Senjata ketiga, Air Zam Zam. Lho kok? Eh, betulan. Sesuai banget dengan hadits Nabi yang mengisyaratkan bahwa Air Zam Zam bisa jadi obat. Sedapat mungkin kami selalu hanya minum Air Zam Zam. Sebanyak-banyaknya ketika di Masjid, bawa bekalnya untuk minum di maktab, dan bawa juga waktu ke Mina dan Arafah.
Sesekali pingin juga menikmati minuman soda kalengan yang dibeli dengan mesin otomatis. Harganya cuma 1 Riyal atau setara dengan 2500 Rupiah. Katanya bahkan 10 tahun lalu pun harganya tetap sama, 1 Riyal. Bisa dibayangkan betapa stabilnya harga di sana.

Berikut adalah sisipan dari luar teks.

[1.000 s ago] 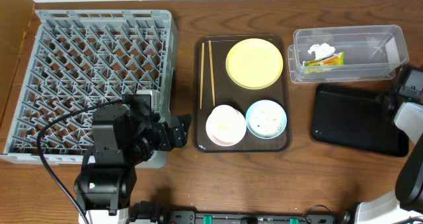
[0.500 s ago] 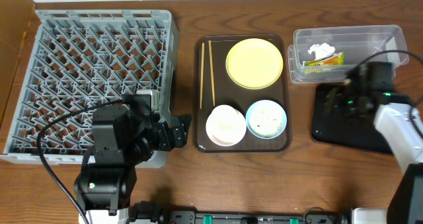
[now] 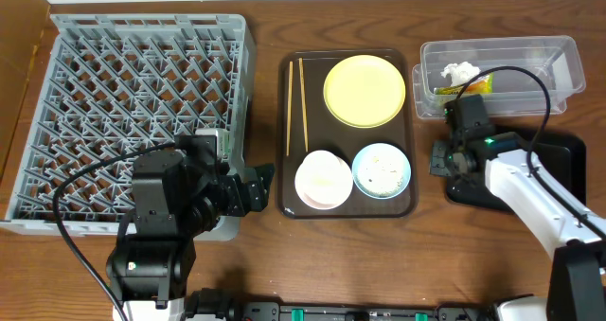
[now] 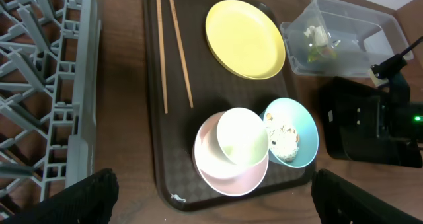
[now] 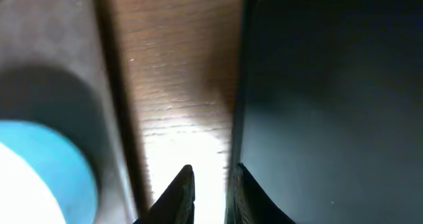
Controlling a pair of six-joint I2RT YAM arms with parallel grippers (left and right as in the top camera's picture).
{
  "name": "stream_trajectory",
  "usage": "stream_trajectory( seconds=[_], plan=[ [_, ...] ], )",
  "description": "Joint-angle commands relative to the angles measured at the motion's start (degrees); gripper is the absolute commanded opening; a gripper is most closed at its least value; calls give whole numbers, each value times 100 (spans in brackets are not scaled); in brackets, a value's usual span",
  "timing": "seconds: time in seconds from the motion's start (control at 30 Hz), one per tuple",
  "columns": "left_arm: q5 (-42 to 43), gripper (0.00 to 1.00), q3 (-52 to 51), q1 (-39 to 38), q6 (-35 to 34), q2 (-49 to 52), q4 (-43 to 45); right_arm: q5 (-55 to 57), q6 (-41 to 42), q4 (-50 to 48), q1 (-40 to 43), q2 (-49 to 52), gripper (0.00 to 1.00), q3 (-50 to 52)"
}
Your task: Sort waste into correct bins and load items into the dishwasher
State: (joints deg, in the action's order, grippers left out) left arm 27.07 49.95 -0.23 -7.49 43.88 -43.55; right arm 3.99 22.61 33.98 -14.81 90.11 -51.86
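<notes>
Closest in, the left gripper has its fingers spread wide and holds nothing. Next comes the round light blue bowl on the dark brown serving tray, with beige rice-like food scraps inside. The bowl looks hard, smooth and light. The scraps are loose, so pinch its thin rim on the right side and keep it flat. Just beside it, by the shallow black rectangular tray, the right gripper shows only a thin gap and holds nothing.
</notes>
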Motion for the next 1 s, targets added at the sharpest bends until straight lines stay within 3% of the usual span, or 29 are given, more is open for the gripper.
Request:
stream_trajectory(
  seconds=[0.0,0.17,0.23,0.43,0.57,0.93,0.97],
  plan=[
    [79,94,138,-17,11,-2,-15,518,522,17,-50,299,14,98],
    [79,94,138,-17,11,-2,-13,433,605,26,-50,455,1,98],
    [79,95,138,-17,11,-2,-15,531,481,-2,-48,452,1,96],
    [79,94,138,-17,11,-2,-13,695,-1029,-407,-50,452,1,96],
    [79,94,138,-17,11,-2,-15,592,-1379,-444,-50,452,1,96],
    [79,95,138,-17,11,-2,-13,-177,-673,-426,-50,450,2,94],
    [79,95,138,-17,11,-2,-13,-219,-625,-411,-50,450,13,96]
  ],
)
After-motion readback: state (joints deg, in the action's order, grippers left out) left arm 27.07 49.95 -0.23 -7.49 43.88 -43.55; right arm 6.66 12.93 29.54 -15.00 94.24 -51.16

Padahal merek yang sama minuman itu di Indonesia untuk yang kemasan kaleng seperti itu masuk klasifikasi barang mewah bagi kami.
Kalau terasa tenggorokan mulai kering atau sedikit gatal, kami cepat-cepat memperbanyak minum Air Zam Zam. Diiringi do'a, Alhamdulillah tidak pernah berlanjut jadi sakit.
Senjata terakhir sebenarnya adalah beberapa gebok obat-obatan yang saya bawa dari tanah air. Beberapa sempat kami minum, terutama multivitaminnya. Tapi kebanyakan malah beralih ke jama'ah anggota rombongan yang lain. Alhamdulillah, bermanfaat untuk orang lain.